TASK STATEMENT: Return the data word for word. Pictures are to be omitted.

*** GIVEN INFORMATION ***

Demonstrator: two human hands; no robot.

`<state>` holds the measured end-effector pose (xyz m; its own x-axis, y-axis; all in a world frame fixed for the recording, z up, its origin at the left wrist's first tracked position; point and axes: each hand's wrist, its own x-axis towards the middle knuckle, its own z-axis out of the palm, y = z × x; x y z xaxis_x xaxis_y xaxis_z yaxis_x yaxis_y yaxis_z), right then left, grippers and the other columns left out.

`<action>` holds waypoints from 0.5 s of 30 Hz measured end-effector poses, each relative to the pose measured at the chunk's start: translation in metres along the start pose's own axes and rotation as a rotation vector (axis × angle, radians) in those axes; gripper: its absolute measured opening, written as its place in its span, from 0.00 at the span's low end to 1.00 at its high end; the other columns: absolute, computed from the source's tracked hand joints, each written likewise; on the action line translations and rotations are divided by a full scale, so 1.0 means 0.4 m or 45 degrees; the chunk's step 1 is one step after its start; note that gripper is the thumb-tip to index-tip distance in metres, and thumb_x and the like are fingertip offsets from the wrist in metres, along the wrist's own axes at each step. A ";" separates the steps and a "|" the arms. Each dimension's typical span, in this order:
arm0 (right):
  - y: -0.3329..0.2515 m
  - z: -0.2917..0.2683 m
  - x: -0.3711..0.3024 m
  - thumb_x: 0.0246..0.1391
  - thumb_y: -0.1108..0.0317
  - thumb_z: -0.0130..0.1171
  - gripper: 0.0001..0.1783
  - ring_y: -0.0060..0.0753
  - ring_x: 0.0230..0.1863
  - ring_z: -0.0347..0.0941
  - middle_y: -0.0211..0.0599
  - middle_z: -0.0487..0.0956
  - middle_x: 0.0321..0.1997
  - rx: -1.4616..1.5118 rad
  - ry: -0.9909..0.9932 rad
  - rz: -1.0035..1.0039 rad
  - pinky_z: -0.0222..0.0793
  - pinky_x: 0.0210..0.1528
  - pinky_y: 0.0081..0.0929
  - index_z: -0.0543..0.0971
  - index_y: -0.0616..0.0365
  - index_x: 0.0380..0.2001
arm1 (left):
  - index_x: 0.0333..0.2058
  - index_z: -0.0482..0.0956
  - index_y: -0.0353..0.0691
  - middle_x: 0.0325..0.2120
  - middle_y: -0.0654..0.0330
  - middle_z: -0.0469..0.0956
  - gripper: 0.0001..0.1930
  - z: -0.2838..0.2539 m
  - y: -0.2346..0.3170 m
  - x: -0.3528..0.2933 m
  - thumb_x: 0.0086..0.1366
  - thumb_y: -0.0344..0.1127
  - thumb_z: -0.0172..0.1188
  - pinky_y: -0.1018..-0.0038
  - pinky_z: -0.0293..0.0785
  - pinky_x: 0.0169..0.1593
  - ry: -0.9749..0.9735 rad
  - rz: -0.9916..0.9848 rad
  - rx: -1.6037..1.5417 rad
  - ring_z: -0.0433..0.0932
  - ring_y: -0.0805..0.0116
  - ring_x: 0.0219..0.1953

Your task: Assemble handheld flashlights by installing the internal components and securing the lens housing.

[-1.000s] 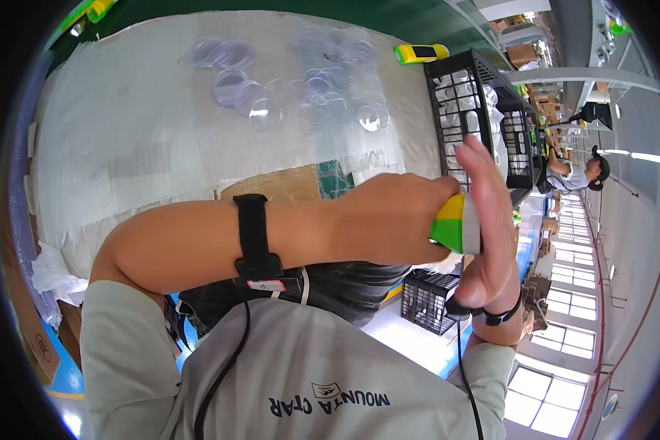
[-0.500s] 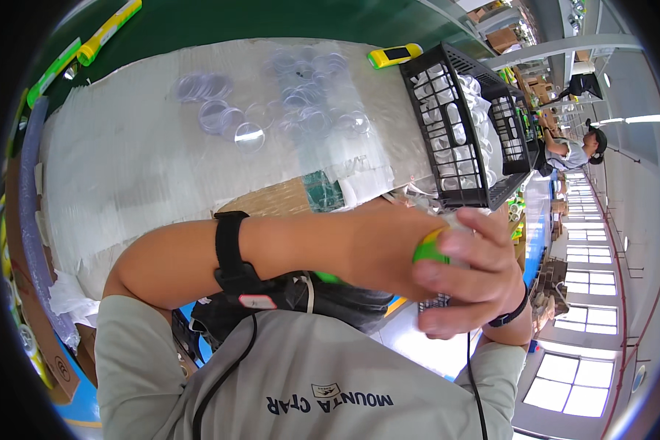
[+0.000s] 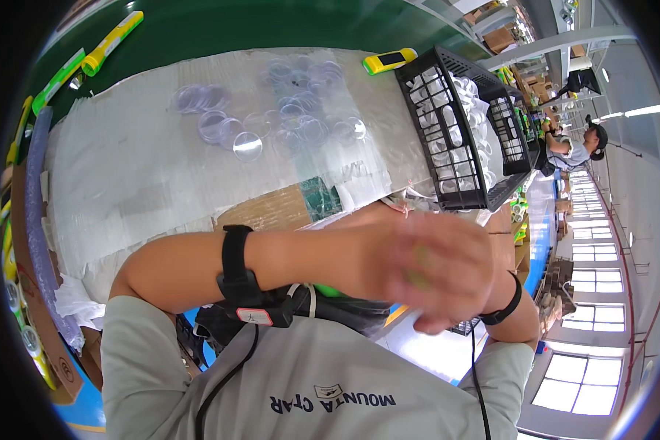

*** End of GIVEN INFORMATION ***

EXPECTED OUTPUT:
Demonstrator: two human hands; no robot.

`<state>` holds the measured end-effector pose (xyz m; its own x-axis, y-axis; all in a world frame fixed for the recording, z up, its origin at the left wrist's first tracked position; point and axes: each hand's wrist, its own x-axis towards the middle knuckle, its own z-axis out of the palm, y = z × x; x y z xaxis_x xaxis_y xaxis_z yaxis_x yaxis_y yaxis_z), right then left, grippers and the other columns left out.

`<action>` holds waypoints from 0.5 s of 30 Hz measured end-effector poses, each relative to the pose measured at the chunk's start: translation in metres along the start pose's own axes and rotation as a rotation vector (axis × angle, radians) in those axes; gripper: its absolute measured opening, written as its place in its span, from 0.00 at the span's low end to 1.00 at its high end; the other columns: absolute, computed from the source's tracked hand joints, each written likewise; on the action line translations and rotations are divided by a full scale, so 1.0 means 0.4 m or 45 degrees; the chunk's step 1 is one step after its start; note that gripper is the thumb-tip to index-tip distance in metres, and thumb_x and the like are fingertip offsets from the wrist in metres, along the wrist's own axes at each step. A ";" separates the steps and a "|" the arms. Each dimension's typical span, in this order:
arm0 (right):
  - y: -0.3329..0.2515 m
  - z: -0.2917..0.2683 m
  - x: -0.3711..0.3024 m
  - thumb_x: 0.0246..0.1391
  - thumb_y: -0.1108..0.0317
  - thumb_z: -0.0130..0.1171
  - gripper: 0.0001..0.1783
  - ring_y: -0.0060..0.0753
  - ring_x: 0.0230..0.1863
  - ring_z: -0.0347..0.0941
  - middle_y: -0.0211..0.0599
  - middle_z: -0.0487..0.0956
  - middle_x: 0.0321..0.1997
  - rx: -1.4616..1.5118 rad
  - ry: -0.9909..0.9932 rad
  - rz: -1.0035..1.0039 rad
  - pinky_z: -0.0222..0.0793
  - pinky_x: 0.0210..0.1528
  - pinky_y: 0.0081..0.0929
  - index_z: -0.0543..0.0971
  - index_y: -0.0616..0.0365
  - index_x: 0.0380..0.2001
arm1 (left):
  - index_x: 0.0333..0.2058
  - index_z: -0.0482..0.0956
  - index_y: -0.0353..0.0691
  - middle_x: 0.0325..0.2120
  - middle_y: -0.0654..0.0330
  - middle_z: -0.0469..0.0956
  - gripper: 0.0001..0.1930
  - z: -0.2838..0.2539 m
  - y: -0.2346..0.3170 m
  - x: -0.3528..0.2933 m
  - thumb_x: 0.0086..0.1366
  - thumb_y: -0.0344..0.1127
  - thumb_z: -0.0172..0.1188
  - pinky_y: -0.1018..-0.0038
  - pinky_z: -0.0293..0.0785
  - pinky_x: 0.0169..0.1593
  - ry: -0.9749..0.9735 rad
  - rz: -0.9916..0.9848 rad
  - rx: -1.6037..1.5417 rad
  - ring_z: -0.0433..0.0932
  - ring_y: -0.0805..0.0116
  - ring_x: 0.0219..0.1953

Your task: Assemble handheld flashlights by installing the internal components and securing the lens housing.

[-1.000s] 
[-0.500s] 
[+0.000s] 

The work on the exercise is done.